J Struct Biol. 2010 Apr;170(1):98-108. doi: 10.1016/j.jsb.2010.01.007. Epub 2010 Jan 18.
Biological macromolecules can adopt multiple conformational and compositional states due to structural flexibility and alternative subunit assemblies. This structural heterogeneity poses a major challenge in the study of macromolecular structure using single-particle electron microscopy. We propose a fully automated, unsupervised method for the three-dimensional reconstruction of multiple structural models from heterogeneous data. As a starting reference, our method employs an initial structure that does not account for any heterogeneity. Then, a multi-stage clustering is used to create multiple models representative of the heterogeneity within the sample. The multi-stage clustering combines an existing approach based on Multivariate Statistical Analysis to perform clustering within individual Euler angles, and a newly developed approach to sort out class averages from individual Euler angles into homogeneous groups. Structural models are computed from individual clusters. The whole data classification is further refined using an iterative multi-model projection-matching approach. We tested our method on one synthetic and three distinct experimental datasets. The tests include the cases where a macromolecular complex exhibits structural flexibility and cases where a molecule is found in ligand-bound and unbound states. We propose the use of our approach as an efficient way to reconstruct distinct multiple models from heterogeneous data.

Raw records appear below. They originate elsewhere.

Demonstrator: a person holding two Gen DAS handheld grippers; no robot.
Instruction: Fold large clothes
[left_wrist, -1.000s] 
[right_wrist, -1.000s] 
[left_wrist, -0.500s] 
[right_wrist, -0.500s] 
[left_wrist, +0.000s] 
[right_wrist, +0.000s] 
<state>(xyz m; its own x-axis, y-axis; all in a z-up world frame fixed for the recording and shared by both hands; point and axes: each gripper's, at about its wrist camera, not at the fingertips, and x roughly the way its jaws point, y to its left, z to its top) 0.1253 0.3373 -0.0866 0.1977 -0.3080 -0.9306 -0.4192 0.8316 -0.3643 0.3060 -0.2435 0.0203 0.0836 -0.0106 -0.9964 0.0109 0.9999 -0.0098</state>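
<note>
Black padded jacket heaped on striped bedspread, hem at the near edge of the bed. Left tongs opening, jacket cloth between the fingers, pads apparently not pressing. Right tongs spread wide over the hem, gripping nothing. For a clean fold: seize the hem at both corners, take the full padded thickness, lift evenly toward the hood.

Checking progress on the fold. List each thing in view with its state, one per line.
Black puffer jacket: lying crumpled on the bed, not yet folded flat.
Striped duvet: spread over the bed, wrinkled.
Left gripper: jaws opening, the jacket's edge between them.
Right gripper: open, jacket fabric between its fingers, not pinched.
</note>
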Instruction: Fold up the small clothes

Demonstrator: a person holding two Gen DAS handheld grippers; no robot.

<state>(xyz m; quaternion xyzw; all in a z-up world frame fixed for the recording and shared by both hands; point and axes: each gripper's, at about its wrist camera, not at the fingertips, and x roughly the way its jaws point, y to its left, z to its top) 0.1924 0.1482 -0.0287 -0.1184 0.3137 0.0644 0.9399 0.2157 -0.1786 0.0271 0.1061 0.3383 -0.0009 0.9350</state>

生物大分子由于结构的灵活性和亚基组装的多样性,可以采用多种构象和组成状态。这种结构异质性给使用单颗粒电子显微镜研究大分子结构带来了重大挑战。我们提出了一种全自动、无监督的方法,用于从异质数据中三维重建多个结构模型。作为起始参考,我们的方法使用不考虑任何异质性的初始结构。然后,采用多阶段聚类来创建多个代表样品内异质性的模型。多阶段聚类结合了一种基于多变量统计分析的现有方法,用于在单个欧拉角内进行聚类,以及一种新开发的方法,用于将单个欧拉角中的类平均值分类为同质组。从单个聚类中计算结构模型。使用迭代多模型投影匹配方法进一步细化整个数据分类。我们在一个合成数据集和三个不同的实验数据集上测试了我们的方法。测试包括大分子复合物表现出结构灵活性的情况,以及分子处于配体结合和未结合状态的情况。我们建议使用我们的方法作为一种从异质数据中重建不同的多个模型的有效方法。